# TASK:
For the data below, give again exactly the lines from the one containing "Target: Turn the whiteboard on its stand" through the one containing "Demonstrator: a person", both ends included, and no others.

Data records
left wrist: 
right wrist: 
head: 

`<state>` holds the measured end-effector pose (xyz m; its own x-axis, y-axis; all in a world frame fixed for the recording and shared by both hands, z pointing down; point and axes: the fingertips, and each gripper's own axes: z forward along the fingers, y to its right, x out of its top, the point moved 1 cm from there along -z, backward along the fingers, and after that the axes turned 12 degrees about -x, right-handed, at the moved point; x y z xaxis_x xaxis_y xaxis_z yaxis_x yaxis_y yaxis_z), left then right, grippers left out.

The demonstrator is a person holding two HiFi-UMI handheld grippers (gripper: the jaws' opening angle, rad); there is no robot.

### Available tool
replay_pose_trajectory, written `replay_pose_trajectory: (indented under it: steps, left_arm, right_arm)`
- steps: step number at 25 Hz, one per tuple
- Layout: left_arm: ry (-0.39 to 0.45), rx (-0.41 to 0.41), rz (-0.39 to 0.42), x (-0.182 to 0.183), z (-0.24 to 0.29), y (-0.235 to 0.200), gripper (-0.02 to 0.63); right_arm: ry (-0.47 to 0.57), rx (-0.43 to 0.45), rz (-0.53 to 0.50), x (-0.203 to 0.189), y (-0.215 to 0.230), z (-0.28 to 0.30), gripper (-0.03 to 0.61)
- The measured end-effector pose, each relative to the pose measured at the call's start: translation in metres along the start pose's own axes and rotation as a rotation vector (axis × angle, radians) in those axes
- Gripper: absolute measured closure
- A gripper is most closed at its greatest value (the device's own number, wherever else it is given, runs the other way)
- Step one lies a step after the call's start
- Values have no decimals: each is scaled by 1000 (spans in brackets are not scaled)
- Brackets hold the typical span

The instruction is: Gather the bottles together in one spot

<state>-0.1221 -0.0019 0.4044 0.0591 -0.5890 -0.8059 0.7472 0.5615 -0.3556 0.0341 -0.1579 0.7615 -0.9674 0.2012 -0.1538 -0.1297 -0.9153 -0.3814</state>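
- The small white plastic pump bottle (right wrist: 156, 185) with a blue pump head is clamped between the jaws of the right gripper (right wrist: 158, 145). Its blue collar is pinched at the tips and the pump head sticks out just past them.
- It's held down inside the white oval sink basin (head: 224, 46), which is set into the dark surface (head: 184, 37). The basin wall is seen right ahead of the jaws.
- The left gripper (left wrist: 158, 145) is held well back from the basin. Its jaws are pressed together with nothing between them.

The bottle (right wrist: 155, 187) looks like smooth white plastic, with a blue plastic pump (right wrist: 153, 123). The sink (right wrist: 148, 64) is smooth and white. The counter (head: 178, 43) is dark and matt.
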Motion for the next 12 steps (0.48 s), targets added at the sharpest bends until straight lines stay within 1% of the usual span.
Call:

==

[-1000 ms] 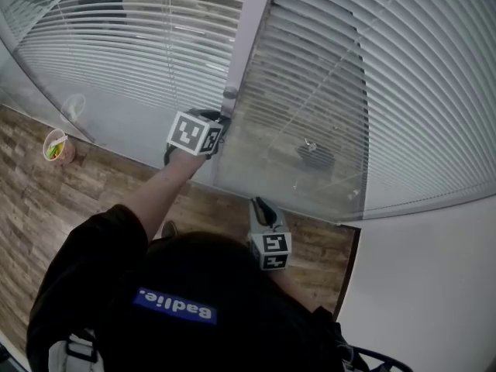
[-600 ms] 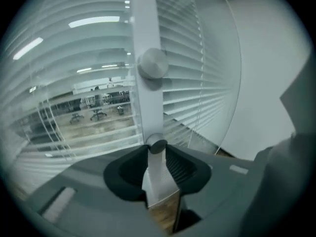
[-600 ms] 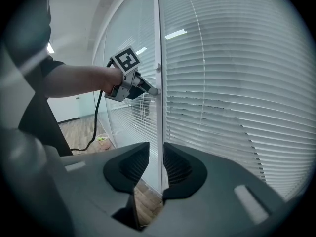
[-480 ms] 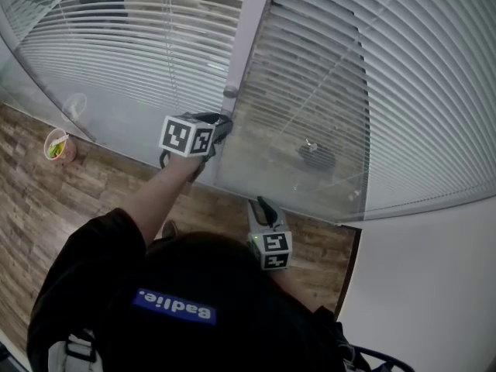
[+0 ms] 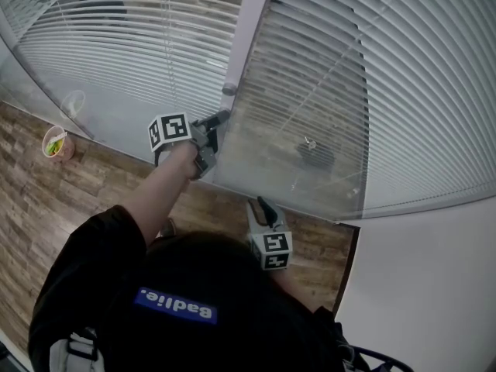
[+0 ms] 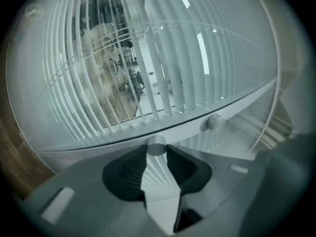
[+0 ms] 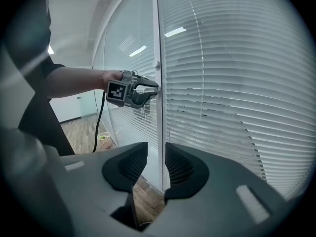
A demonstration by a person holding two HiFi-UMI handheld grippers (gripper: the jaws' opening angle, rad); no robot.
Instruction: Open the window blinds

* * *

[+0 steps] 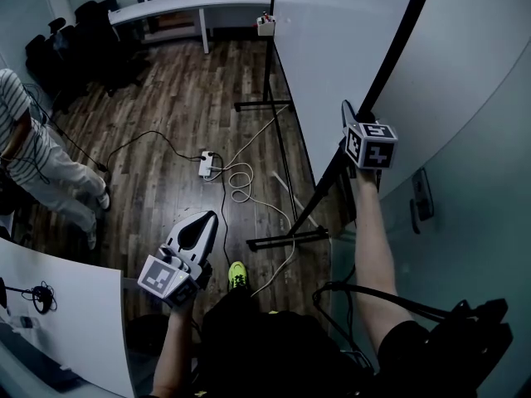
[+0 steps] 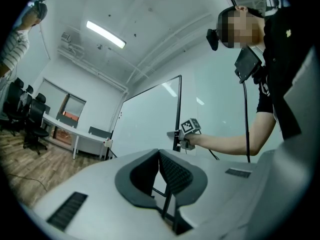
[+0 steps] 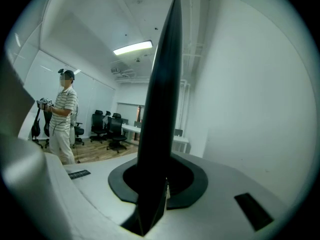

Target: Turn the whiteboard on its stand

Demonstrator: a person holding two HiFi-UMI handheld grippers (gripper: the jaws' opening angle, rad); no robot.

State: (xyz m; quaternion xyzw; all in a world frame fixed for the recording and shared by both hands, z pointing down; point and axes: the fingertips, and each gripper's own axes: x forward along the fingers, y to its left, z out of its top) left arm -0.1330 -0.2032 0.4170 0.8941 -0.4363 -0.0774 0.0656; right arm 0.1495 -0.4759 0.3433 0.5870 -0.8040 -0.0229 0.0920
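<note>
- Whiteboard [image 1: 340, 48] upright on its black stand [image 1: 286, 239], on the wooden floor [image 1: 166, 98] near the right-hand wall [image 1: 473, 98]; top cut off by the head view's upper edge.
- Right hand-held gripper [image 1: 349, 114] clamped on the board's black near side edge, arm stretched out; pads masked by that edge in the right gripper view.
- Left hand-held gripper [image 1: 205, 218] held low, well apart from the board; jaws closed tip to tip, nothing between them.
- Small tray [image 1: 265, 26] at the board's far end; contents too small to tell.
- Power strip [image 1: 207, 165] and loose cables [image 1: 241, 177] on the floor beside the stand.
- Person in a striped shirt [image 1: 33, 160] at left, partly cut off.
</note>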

# REPLY TO THE TASK:
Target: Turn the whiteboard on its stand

Demonstrator: a person holding two HiFi-UMI handheld grippers (gripper: the jaws' opening angle, rad); no robot.

Nothing more remains to be added to the answer.